Lourdes se había puesto muy seria cuando su sobrina le pidió permiso para ir al zoológico del cerro, algo agraviada porque la muchacha no era capaz de contener su curiosidad hasta que ella se sintiera mejor de sus várices para acompañarla.

—… y sola no te dejo ir —concluyó la sirvienta.

—¿Que no ibas a ir con el Mario? —preguntó Rosario.

—Ah, entonces… —titubeando, Lourdes dejó la frase sin terminar.

Rosario aprovechó para convencerla en un dos por tres de que era muy propio que Estela saliera de paseo con Mario, sobre todo ahora que había ascendido a empleado de mostrador en el Emporio Fornino, y sobre todo porque era un chiquillo con ideas a la antigua, tan honrado y tan serio.

—¿Y no van a ir a almorzar? —preguntó la cocinera.

—No sé… —respondió Estela.

—Anda a buscar a Mario, niña, para que almuercen aquí con nosotras. ¿Para qué van a gastar plata de más por ahí, cuando aquí hay comida de sobra desde que don Andrés viene tan poco?

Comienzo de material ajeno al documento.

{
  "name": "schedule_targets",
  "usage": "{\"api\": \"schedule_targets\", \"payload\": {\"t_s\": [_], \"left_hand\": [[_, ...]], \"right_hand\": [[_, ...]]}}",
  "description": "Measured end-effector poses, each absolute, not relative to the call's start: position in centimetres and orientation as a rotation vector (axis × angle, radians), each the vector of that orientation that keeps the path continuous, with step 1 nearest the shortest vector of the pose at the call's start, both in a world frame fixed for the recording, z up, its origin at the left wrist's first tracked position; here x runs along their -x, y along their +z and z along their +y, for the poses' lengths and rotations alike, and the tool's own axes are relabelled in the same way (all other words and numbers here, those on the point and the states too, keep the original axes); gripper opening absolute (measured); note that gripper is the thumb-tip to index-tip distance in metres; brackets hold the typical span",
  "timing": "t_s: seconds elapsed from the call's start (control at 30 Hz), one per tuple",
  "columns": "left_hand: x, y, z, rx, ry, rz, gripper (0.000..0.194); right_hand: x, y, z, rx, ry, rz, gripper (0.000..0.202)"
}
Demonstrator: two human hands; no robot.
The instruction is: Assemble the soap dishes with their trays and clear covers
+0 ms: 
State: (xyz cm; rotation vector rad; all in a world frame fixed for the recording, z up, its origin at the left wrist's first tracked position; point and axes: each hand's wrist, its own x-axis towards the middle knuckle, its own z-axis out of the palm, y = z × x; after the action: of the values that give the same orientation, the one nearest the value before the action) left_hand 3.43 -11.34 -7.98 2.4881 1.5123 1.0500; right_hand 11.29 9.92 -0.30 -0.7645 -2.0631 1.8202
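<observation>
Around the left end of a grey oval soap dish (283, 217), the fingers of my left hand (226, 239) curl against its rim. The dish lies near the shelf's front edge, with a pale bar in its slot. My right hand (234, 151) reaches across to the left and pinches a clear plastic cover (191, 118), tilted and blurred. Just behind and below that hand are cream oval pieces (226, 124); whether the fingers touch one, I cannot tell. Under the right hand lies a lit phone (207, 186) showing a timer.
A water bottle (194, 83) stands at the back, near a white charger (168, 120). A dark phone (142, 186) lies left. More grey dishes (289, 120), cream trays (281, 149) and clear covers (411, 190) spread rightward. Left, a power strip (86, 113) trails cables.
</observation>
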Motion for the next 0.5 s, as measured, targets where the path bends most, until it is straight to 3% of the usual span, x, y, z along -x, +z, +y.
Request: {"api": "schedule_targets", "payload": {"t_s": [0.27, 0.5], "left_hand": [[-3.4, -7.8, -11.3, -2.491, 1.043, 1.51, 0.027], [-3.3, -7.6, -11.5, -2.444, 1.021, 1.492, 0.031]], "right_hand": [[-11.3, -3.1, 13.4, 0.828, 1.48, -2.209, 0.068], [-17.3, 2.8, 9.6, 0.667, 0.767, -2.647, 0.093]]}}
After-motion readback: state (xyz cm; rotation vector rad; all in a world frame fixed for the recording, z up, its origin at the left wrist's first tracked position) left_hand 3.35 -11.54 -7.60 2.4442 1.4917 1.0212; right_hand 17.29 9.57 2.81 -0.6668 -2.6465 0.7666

Durante el almuerzo, Lourdes pareció conformarse. Siempre fue difícil para ella tomar una decisión —ahora la cocinera la había tomado en su lugar, al reconocer a Mario como amigo no sólo de Estela sino de la casa—. Rosario entonces era responsable si algo llegara a suceder, un accidente o algo por el estilo. Bastó esta reflexión para que Lourdes se librara de su amurramiento, y durante todo el almuerzo bromeó con Mario, como si fueran viejos amigotes. Rosario, entretanto, silenciosa en su satisfacción de dirigir, observaba la locuacidad más que habitual de su compañera al hablar con el empleado de Fornino. Sus labios se arriscaron como diciéndose una vez más que Lourdes había sido una tonta en otro tiempo.

Al salir de la casa, Mario y Estela soltaron un suspiro contenido. En el brazo de Estela, la densidad dura del brazo de Mario, tan conocida y esperada, separó de su mente todo recelo. Y ese domingo en la tarde, caminando con ese brazo bajo el suyo por el sol de las calles, tuvo orgullo de ser vista junto a Mario por todos los transeúntes.

Resultó difícil arrancar a Estela de frente a las jaulas de monos, leones y papagayos, porque la muchacha parecía no conservar a su compañero en la memoria más que para dirigirle maravilladas preguntas. Sólo cuando él le ofrecía el cartucho de maní para que colocara uno, temerosamente al principio, en la trompa de un elefante o en la mano de un simio, los dedos de Estela tocaban los de Mario a través del papel, y entonces sus ojos se rozaban un instante. A medida que transcurrió la tarde y los cucuruchos de maní se agotaron uno tras otro, la mirada de Estela fue apoyándose más y más en la de Mario, hasta que el entusiasmo de sus preguntas amainó. Más tarde, cansados ya, él tomó la mano de su compañera, que saltando arroyos y matorrales se dejó conducir a una ladera apartada.

En el momento en que la hizo tenderse a su lado en la hierba, al resguardo de unos pinos nuevos, el temor de la certeza borró todos los tigres y papagayos de la memoria de Estela, secó todas las preguntas en sus labios. Tembló un poco porque, a pesar de que ahora sólo iba a ocurrir lo que no sucedió con el Cara de Pescado, porque en esos años ambos eran chicos, en ninguna parte de sí logró encontrar la seguridad de aquellas circunstancias.

Sin embargo, al medir cada una de las jugadas torpes con que Mario se le iba aproximando y comprobar que, de alguna manera, parecía haber más temor en él que en ella misma, todo recelo se desvaneció. ¡A pesar de ser tanto más grande que el Cara de Pescado, Mario era tanto más infantil! Con esto el amor de Estela quedó ofrecido simplemente, abrazando a Mario más y más, para hacerlo compartir con la mayor proximidad de sus calores siquiera algo de esa confianza hallada en la certeza de que tanto él como ella se iniciaban en ese momento. Y cuando, en el colmo de la impericia, la confusión de Mario lo hizo susurrarle en el oído «ayúdame…, no sé», Estela se olvidó de todo, de las piedras que atormentaban su espalda, de la hebilla del cinturón del muchacho, que la hería. Con los ojos muy abiertos y fijos en el poniente luminoso entrevisto más allá de los pinos, pronto oscurecido por el desgarro de su dolor entusiasmado, Estela se entregó con alegría y confianza.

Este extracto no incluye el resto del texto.